Just done the first paper submission in my second year of PhD. It is a resource paper releasing a dataset, where the second contribution is the insights from empirical studies on the data itself. My labmate did the hard work of leading the annotation process, while I do the not-so-easy job of running experiments to fine-tune and run inferences with LLMs. I learned quite a bit from it.

Finetuneing LLMs

  • From the implementation perspective, VLMs are just slightly different from LLMs. The difference is not significant compare to the difference between different types of LLMs.
    • For the input to the forward pass, in addition toinput_ids and attention_mask, there is also an pixel_values tensor.
    • The output is also different, defined entirely by the implementation of the forward() function of the model class.
  • Trainer is a very powerful approach for training and evaluating LLMs. However, it did not work for my specific use case. I wanted to fine-tune a low-rank adapter (LoRA) for LLaVA such that performance on evaluation set is measured by the NLI score between the generated text and the ground truth. The evaluation metric, by design, must be computed in a compute_metrics function. To calculate NLI score, that function must have access to the generated text. But it does not – only the logits for the FIRST token is available. You may say one can just implement a generation strategy, like greedy decoding, from scratch. However, for LLaVA, that requires the pixel_values, which represents the image. And guess what? Only the input_ids is available for compute_metrics!
    • It is tempting to raise a PR to the transformers library to add this feature :) I probably will raise an issue and see what happens.

Organizing experiments

In principle, given an experimental design, one can easily organize the code and data folders neatly. However, in practice, lots of things can go wrong: the experimental design can change, more independent variables can be introduced or removed, the dependent variables can change, jobs can fail, there may be bugs in the experiment code, etc. Any of those things, if happen, mess with the organization of code and data.
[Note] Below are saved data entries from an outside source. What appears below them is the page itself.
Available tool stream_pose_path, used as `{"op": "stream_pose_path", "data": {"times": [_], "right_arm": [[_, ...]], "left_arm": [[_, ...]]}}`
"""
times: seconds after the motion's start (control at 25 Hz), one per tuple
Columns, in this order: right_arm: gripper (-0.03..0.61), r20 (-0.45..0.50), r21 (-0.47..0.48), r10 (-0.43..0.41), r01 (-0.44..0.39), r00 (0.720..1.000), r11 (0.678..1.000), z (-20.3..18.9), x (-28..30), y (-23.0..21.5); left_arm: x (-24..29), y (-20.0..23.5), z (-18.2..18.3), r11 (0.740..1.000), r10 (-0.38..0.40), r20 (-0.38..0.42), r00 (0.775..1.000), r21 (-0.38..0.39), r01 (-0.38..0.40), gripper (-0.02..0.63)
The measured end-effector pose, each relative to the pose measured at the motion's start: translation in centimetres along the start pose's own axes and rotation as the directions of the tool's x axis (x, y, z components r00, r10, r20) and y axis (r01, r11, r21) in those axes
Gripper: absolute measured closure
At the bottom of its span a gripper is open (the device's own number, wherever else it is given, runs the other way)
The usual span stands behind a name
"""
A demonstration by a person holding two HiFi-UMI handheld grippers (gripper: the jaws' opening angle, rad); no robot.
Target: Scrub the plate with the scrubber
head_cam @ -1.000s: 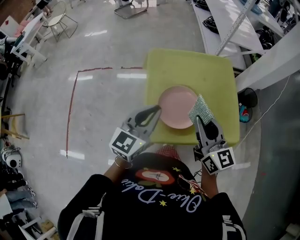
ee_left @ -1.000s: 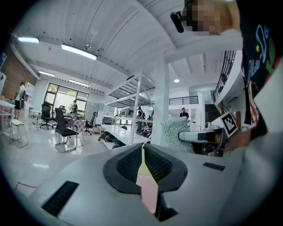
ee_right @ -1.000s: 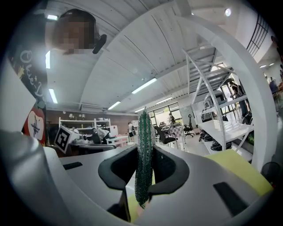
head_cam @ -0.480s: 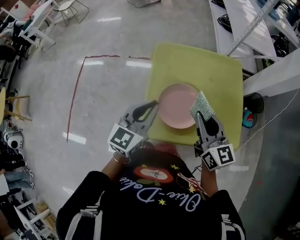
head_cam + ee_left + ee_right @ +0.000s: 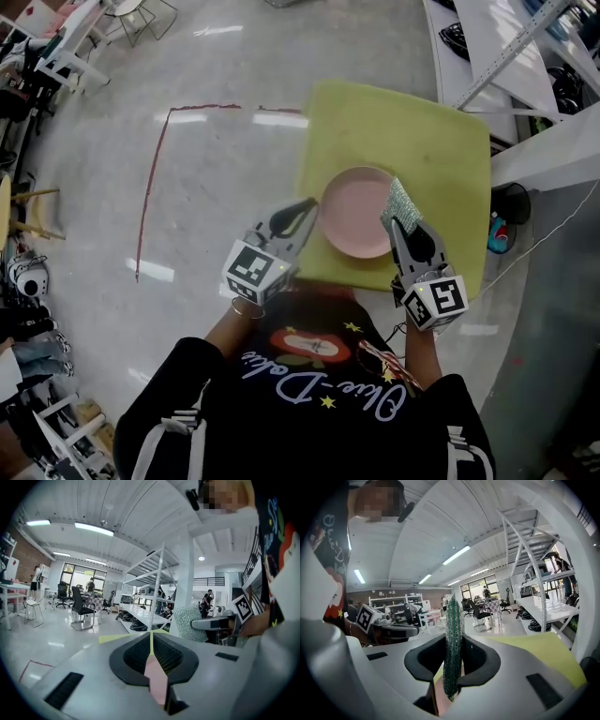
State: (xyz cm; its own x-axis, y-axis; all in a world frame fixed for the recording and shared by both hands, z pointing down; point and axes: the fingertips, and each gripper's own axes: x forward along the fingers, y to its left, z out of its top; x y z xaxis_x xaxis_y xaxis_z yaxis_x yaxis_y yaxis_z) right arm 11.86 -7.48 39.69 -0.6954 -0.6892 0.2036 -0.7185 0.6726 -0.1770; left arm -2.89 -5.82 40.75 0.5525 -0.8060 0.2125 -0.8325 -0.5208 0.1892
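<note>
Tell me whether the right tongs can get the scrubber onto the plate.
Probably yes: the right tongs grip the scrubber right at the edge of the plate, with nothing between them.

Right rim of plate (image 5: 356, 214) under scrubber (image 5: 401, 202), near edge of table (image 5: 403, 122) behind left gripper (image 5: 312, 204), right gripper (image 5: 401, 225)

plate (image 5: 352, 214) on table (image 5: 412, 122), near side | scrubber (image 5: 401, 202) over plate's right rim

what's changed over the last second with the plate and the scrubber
Very little. The right tongs carried the scrubber slightly along the right edge of the plate, away from the person, and it now looks more edge-on. Nothing was grabbed or let go. The left tongs still pinch the plate's left rim, and the plate stays on the yellow table.
</note>
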Motion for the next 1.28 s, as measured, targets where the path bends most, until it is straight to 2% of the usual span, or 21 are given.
{"op": "stream_pose_path", "data": {"times": [0.32,0.56,0.8,0.88,1.04,1.12,1.28], "right_arm": [[0.517,-0.162,-0.073,-0.024,0.012,0.987,0.997,-3.9,3.6,-1.0],[0.517,-0.297,-0.161,-0.021,-0.029,0.955,0.987,-6.8,7.1,-1.4],[0.517,-0.481,-0.299,-0.037,-0.124,0.876,0.946,-11.3,10.1,-3.0],[0.517,-0.528,-0.330,-0.046,-0.155,0.848,0.931,-12.5,10.7,-3.4],[0.517,-0.607,-0.384,-0.069,-0.216,0.792,0.897,-14.6,11.8,-4.0],[0.517,-0.643,-0.408,-0.081,-0.252,0.761,0.878,-15.5,12.2,-4.5],[0.517,-0.709,-0.446,-0.102,-0.331,0.698,0.832,-17.6,12.8,-5.2]], "left_arm": [[2.0,3.0,-2.4,1.000,-0.021,-0.062,0.998,-0.009,0.020,0.615],[3.4,4.6,-4.7,0.998,-0.055,-0.119,0.991,-0.047,0.050,0.615],[5.3,5.4,-7.9,0.993,-0.088,-0.193,0.977,-0.097,0.070,0.604],[5.7,5.7,-8.8,0.991,-0.099,-0.222,0.970,-0.114,0.075,0.510],[6.4,6.0,-10.9,0.989,-0.113,-0.276,0.955,-0.127,0.080,0.509],[6.9,6.0,-12.3,0.984,-0.130,-0.311,0.942,-0.160,0.083,0.483],[8.0,5.9,-14.6,0.974,-0.168,-0.361,0.917,-0.207,0.096,0.480]]}}
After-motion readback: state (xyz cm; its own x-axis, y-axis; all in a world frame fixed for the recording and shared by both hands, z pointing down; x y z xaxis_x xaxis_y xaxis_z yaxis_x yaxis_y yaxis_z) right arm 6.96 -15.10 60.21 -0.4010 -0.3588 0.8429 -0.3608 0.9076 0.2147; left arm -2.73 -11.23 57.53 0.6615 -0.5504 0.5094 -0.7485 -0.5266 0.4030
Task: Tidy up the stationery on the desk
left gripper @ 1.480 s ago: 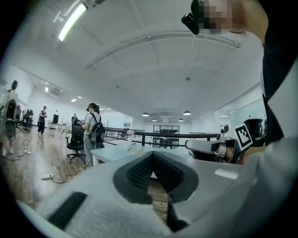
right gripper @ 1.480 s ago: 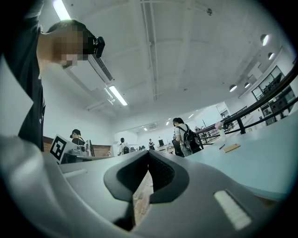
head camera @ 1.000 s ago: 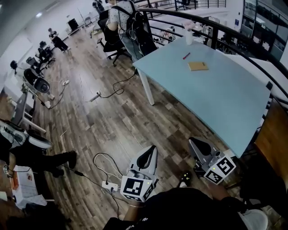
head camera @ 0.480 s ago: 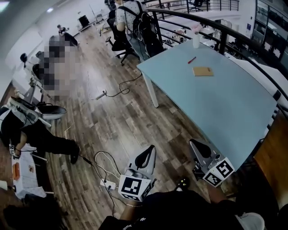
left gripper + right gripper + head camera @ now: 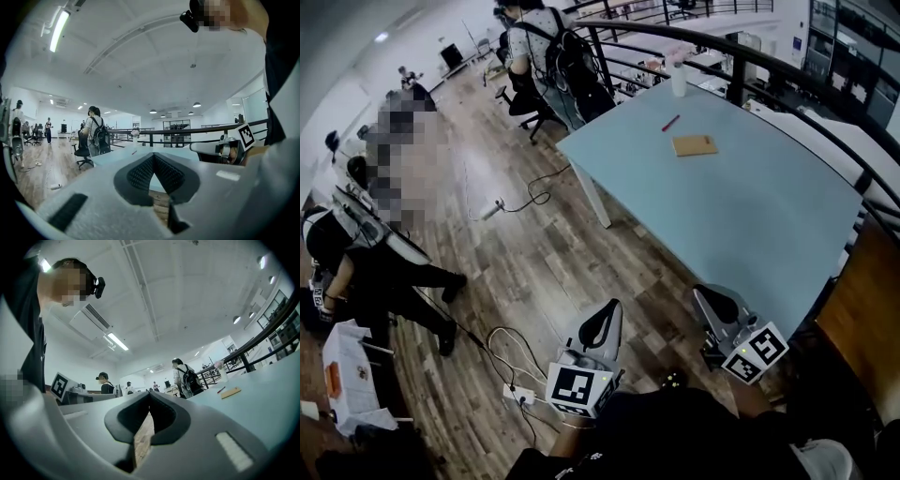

Given those challenges, I think a good ML researcher needs to achieve two things with their experiments:

  • Reproducibility: Ideally, for each number being reported in the paper, both code and data for that number must be saved in a readable way. That will become tricky when the final result is preceded by not just one program execution, but multiple (e.g., one data processing script, one model training script, another patchy model training script, then an inference script, then a metric generation script)
  • Efficiency: which means the ability to produce results fast. The time taken to produce the results, (strongly) assuming the data is already availabe, can be decomposed into (1) human-labor programming time and (2) machinery running time. While (2) can be trivially optimized via more efficient use of software and some clever algorithmic tricks, (1) is not that easy. Due to the dynamic nature of the requirements for ML code, it may take significant delay time to modify a codebase to accomodate every new experiment. A quick and dirty way is to duplicate an existing script and modify it just for the new experiment. But that causes code duplication, which in turn significantly harm the controlability (e.g., when a change is needed acroos many settings, changes need to be made across many files, which is proned to errors) and readablity of the code base (because the codebase is ~10 times larger).

As such, there is a reproducibility-efficiency trade-off in developing a codebase for ML experiments. I need more experience in order to figure out a system that works for myself. Coincidentally, in EMNLP this year (that I am going to attend!), a keynote speaker – Percy Liang – works on those two things. He made CodaLab with those two criteria as the selling points. I should probably check it out.